* [Task to carry out] Both the line below containing "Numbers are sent" and the line containing "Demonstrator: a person", along with every line between them, should be repeated exactly; no other line belongs in the answer.

Stored entries
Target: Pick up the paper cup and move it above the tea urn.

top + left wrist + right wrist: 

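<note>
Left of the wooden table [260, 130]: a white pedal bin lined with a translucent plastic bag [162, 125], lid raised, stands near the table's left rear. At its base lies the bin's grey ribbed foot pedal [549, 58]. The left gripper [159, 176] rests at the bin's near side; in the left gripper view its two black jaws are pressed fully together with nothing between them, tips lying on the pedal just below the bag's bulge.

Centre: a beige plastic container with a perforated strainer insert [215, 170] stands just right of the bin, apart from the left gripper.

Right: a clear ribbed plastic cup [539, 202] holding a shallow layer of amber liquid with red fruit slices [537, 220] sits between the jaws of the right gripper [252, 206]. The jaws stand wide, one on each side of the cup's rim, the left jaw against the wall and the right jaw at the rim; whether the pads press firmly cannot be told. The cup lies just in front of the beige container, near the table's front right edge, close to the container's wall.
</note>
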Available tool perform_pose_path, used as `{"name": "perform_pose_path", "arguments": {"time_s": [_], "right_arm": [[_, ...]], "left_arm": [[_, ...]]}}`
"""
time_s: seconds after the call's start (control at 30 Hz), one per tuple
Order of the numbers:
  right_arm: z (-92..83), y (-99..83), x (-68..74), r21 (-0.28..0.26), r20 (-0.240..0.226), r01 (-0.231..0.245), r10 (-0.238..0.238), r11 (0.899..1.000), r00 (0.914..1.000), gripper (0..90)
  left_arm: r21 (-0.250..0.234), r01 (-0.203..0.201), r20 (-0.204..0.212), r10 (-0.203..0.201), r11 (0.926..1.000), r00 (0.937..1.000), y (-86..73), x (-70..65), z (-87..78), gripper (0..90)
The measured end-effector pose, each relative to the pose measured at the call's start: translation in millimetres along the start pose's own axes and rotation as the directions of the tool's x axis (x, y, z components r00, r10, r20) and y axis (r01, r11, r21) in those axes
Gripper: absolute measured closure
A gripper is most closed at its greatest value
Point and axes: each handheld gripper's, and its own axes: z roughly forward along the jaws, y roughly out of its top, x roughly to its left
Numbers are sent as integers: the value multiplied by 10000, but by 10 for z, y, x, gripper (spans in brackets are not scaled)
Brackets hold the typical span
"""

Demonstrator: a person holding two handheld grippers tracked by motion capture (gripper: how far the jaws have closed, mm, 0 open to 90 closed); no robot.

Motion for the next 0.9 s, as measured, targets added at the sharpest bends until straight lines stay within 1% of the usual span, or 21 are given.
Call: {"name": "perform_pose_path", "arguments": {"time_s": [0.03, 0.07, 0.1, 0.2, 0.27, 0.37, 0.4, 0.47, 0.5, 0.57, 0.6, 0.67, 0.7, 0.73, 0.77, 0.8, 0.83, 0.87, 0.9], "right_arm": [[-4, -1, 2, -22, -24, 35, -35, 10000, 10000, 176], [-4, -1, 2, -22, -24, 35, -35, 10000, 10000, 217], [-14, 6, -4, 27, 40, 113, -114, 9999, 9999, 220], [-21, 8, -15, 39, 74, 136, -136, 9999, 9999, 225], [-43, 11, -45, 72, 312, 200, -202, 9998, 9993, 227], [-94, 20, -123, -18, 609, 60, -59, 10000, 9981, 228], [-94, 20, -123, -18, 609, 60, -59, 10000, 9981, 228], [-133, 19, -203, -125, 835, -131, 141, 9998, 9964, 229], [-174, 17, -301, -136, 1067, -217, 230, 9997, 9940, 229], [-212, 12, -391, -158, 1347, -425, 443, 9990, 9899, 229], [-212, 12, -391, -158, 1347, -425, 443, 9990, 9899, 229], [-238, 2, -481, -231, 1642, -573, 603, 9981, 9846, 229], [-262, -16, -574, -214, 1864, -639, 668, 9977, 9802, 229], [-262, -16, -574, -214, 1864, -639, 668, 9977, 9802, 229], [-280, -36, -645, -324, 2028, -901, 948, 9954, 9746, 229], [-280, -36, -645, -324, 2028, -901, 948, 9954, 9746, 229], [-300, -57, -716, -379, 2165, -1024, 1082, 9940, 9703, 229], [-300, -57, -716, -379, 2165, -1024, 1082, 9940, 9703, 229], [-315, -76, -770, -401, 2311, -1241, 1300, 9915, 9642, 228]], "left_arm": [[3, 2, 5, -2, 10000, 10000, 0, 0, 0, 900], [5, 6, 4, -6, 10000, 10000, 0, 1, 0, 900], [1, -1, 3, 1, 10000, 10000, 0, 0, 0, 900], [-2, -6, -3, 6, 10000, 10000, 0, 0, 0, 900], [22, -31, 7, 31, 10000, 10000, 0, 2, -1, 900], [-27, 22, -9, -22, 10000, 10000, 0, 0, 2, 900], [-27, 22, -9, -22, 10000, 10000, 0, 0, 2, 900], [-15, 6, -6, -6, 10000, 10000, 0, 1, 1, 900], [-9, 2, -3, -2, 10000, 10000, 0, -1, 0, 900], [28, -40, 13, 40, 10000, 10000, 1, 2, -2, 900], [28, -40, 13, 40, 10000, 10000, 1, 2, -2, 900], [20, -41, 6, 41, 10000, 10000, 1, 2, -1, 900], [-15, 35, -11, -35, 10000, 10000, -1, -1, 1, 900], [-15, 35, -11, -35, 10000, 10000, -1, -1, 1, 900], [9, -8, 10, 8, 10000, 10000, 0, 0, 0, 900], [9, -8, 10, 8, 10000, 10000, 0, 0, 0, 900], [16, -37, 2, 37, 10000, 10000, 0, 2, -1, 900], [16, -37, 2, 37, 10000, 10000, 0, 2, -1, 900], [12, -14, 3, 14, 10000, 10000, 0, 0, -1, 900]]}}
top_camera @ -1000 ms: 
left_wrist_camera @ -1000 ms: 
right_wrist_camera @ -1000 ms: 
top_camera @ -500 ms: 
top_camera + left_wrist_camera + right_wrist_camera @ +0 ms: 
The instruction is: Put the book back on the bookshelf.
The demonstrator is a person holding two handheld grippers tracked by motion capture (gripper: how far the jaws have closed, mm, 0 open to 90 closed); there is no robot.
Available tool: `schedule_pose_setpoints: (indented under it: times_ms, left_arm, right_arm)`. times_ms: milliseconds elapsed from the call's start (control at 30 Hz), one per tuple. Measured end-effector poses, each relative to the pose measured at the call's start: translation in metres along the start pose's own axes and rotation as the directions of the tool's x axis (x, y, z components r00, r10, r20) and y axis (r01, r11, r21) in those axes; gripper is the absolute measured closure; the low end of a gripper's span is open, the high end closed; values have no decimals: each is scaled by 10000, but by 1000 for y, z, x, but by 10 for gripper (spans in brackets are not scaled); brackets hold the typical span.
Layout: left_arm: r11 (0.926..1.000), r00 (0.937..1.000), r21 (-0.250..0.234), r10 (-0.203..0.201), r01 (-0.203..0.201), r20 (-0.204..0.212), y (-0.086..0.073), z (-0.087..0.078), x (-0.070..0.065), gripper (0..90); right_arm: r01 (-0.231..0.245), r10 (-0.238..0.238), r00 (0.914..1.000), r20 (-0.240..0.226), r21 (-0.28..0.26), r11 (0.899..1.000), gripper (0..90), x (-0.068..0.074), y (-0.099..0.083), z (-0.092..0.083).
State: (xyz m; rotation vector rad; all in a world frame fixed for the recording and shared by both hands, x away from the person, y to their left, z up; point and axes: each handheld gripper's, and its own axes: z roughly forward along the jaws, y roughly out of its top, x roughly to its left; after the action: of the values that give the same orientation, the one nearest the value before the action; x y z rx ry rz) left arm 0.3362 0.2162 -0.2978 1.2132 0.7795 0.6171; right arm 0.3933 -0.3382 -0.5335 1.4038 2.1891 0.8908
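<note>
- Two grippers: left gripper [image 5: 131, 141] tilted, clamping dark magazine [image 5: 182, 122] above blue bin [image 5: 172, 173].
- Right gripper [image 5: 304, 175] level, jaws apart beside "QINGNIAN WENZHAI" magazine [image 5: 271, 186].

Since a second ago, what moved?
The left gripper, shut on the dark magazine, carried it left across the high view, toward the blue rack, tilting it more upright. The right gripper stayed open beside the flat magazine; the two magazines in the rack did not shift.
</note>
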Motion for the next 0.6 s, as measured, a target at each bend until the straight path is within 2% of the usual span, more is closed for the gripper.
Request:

* [Task answer]
Numbers are sent as integers: the value multiplied by 10000, but by 10 for z, y, x, gripper (spans in brackets are not scaled)
Brackets hold the typical span
"""

Demonstrator: a person holding two handheld grippers tracked by motion capture (gripper: how far the jaws have closed, mm, 0 open to 90 closed); no robot.

Nothing remains to be added to the exercise.